Databases have several advantages over files when it comes to storing and retrieving data. The principal buzzwords would be effecient, faster, scalable, maintainable, portable and so on.

Two reasons to consider _not_ using a file as a 'database' at all. There are other more compelling reasons, but these two really do matter.

1. A file stores its records sequentially, so the bigger the file gets, average transaction times increase linearily. Databases use an array of methods to leverage non-sequential random access, a much quicker and independant average transaction time is guaranteed, also growth of databases do not directly affect lookup times.

2. No implicit locking is done over individual records so you will have to explicitly lock the entire file before data manipulation or you potentially risk ending up with corrupt/incorrect data as a result of 2 or more simultaneous transactions. Locking an entire file means that during a long transaction, a queue of other transactions can build up and programming around this needs to be done carefully otherwise you end up with pissed-off customers, program deadlocks, crashes, data corruption, grey-hair, etc. It also gets worse as the size of the file grows. Databases on the other hand can lock individual records and most databses allow some simultaneous transactions, they multi-task and handle requests well, so already it's one big monkey off your back.

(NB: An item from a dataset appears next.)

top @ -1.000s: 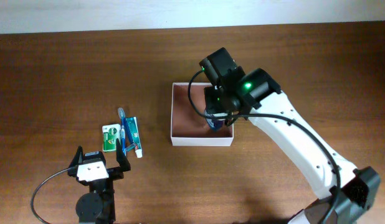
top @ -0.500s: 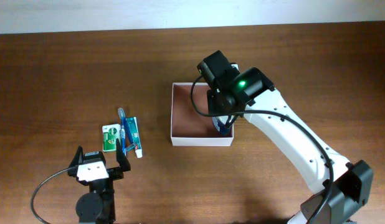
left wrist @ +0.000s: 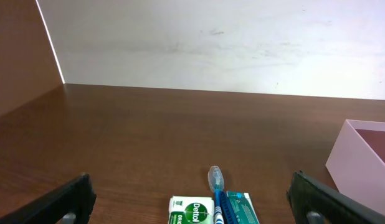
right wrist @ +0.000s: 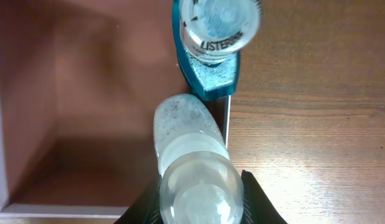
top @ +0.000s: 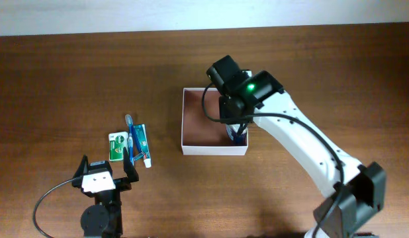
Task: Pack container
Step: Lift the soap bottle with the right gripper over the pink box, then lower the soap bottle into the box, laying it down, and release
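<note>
The container [top: 191,149], a shallow white-walled box with a reddish-brown inside [right wrist: 80,118], sits mid-table. My right gripper [top: 235,124] hangs over its right side, shut on a clear, frosted bottle [right wrist: 191,149] with a clear cap; the black fingers [right wrist: 258,202] press on both sides of the bottle. A teal Listerine bottle [right wrist: 210,74] stands inside against the right wall, showing blue [top: 239,137] from overhead. My left gripper [left wrist: 192,202] stands open and holds nothing, just short of a green Dettol soap box [left wrist: 191,211], a blue toothbrush [left wrist: 215,180] and a teal toothpaste box [left wrist: 242,205].
The soap box [top: 116,146], toothbrush [top: 130,132] and toothpaste box [top: 141,144] lie together left of the container. Bare brown tabletop lies all round, with a white wall at the table's far edge.
My right arm has shifted a little to the left over the container's right side, with the clear bottle still in its grip. The left arm has not moved.
</note>
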Motion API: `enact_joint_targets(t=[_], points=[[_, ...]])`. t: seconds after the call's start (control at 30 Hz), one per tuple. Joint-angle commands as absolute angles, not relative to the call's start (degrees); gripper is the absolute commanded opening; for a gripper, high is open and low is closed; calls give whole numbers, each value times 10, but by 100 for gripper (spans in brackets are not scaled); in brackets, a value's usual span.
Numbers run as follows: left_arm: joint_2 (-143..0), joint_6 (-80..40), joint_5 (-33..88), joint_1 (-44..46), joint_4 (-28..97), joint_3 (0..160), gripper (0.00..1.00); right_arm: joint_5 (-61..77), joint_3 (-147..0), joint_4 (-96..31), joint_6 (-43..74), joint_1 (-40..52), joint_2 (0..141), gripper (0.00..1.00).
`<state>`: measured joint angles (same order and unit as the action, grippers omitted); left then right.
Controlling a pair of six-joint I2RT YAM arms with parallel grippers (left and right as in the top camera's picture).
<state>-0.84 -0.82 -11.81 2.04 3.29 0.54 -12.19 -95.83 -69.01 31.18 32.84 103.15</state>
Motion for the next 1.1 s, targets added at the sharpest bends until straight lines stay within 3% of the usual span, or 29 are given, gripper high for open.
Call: enact_joint_targets(t=[0.0,0.97,1.07], points=[[-3,3,-114,17,37,5,100,-140,-973,-690,325,334,1044,23],[-3,3,-114,17,37,5,100,-107,-973,-712,336,334,1055,23],[-3,3,-114,17,37,5,100,-100,-973,-712,336,334,1055,15]])
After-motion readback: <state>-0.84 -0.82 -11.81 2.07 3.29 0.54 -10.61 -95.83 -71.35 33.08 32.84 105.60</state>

Files make bad busy databases, no buts at all. If you expect to have a backend that caters to more than a request per second, and you want quick, consistent lookup times, now or in the future, it would make sense to start off using a professional database now. You also avoid the big headache of having to migrate data over from the file to database later on, which you are bound to do eventually anyway. Databases might be complex and require a lot more work before the wheels start moving but they are the foundation(s) to both your technological (programming) and business models, so it makes sense to get them sorted out first and sorted out right as well.